## EXERCISE
Nothing beyond the line containing "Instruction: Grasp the" should be printed; print each line exactly from the first line of the listing below through it.

(DATA Opens)

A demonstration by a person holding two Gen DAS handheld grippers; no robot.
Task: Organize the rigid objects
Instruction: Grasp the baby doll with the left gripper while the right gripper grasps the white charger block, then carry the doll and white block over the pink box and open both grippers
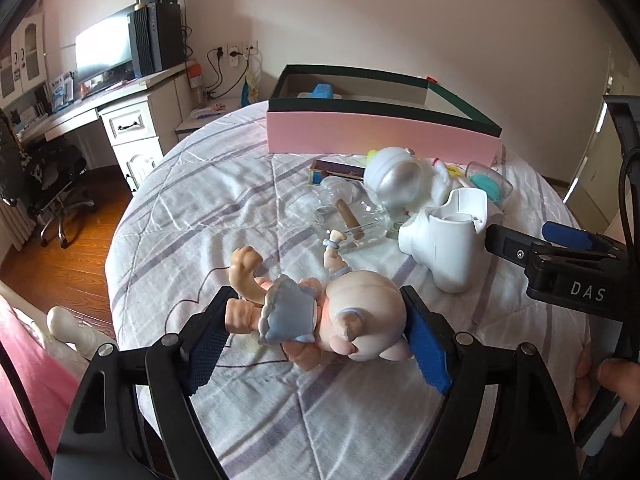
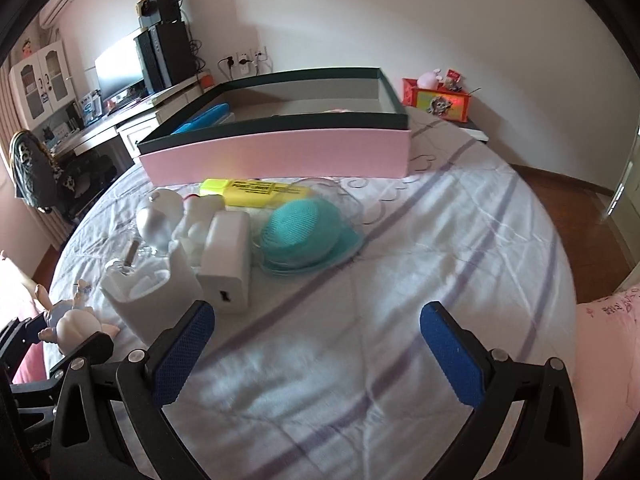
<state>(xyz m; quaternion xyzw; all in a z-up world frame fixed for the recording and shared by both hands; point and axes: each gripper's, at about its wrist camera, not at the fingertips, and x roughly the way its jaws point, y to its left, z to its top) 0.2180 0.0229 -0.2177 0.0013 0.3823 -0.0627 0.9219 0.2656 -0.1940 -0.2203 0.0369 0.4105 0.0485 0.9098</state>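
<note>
Left gripper (image 1: 316, 320) clenched on doll figurine (image 1: 320, 312), lying sideways between its pads above the bedspread (image 1: 200, 208). Right gripper (image 2: 316, 344) spread wide, nothing between fingers.

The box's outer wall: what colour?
Pink, with a dark green rim; the box shows best in the right wrist view.

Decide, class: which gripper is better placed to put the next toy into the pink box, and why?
Left. The left gripper has its pads on either side of the doll figure, ready to carry it to the pink box. The right gripper is open and empty over bare bedspread, beside the white holder.
</note>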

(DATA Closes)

## REPLY
A demonstration by a person holding two Gen DAS handheld grippers; no robot.
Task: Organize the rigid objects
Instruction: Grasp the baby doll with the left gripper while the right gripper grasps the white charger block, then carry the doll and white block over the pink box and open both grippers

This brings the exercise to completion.